§ **Your instructions**
Keep the pictures out, and restate the listing that follows exactly as written.

§ **Data provided**
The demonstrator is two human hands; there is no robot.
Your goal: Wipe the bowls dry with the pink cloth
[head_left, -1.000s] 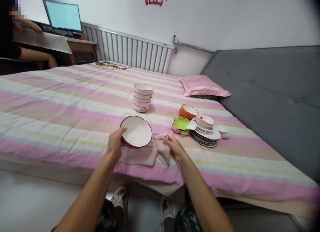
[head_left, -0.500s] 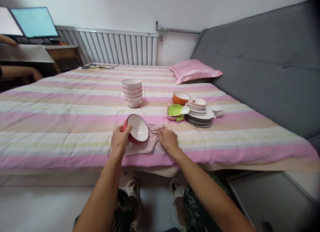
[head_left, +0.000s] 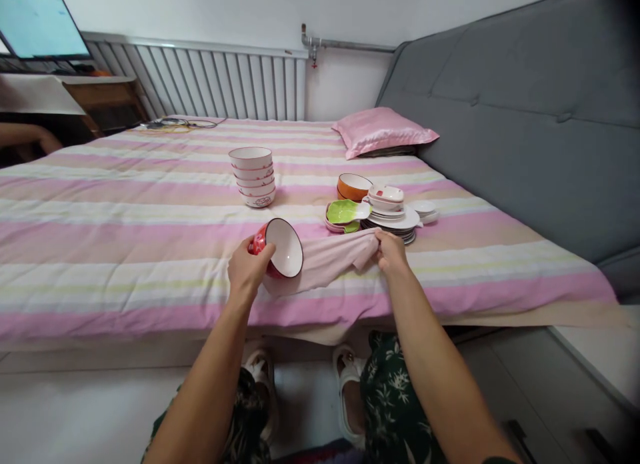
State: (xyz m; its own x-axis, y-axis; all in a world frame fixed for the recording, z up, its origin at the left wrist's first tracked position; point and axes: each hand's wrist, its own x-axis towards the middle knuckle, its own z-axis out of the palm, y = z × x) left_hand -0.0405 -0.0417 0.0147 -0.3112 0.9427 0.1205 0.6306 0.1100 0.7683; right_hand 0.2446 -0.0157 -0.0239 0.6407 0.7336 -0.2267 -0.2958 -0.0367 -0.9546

§ **Answer area**
The demonstrator is two human hands; there is no robot.
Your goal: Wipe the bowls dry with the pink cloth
[head_left, -1.000s] 
[head_left, -0.500s] 
[head_left, +0.000s] 
State: (xyz m; its own x-axis, y-axis; all in a world frame fixed for the recording, z up, its origin at the left wrist's first tracked position; point and axes: each hand's wrist, its own x-axis towards the middle knuckle, its own z-axis out of the palm, y = z × x) left_hand -0.0405 -0.0417 0.0147 -0.3112 0.9427 0.1205 0.6306 0.1100 0.7683; right_hand 0.2446 -0.0157 -0.0239 0.6407 0.7336 -0.2267 -0.2958 -0.0367 -0.9546

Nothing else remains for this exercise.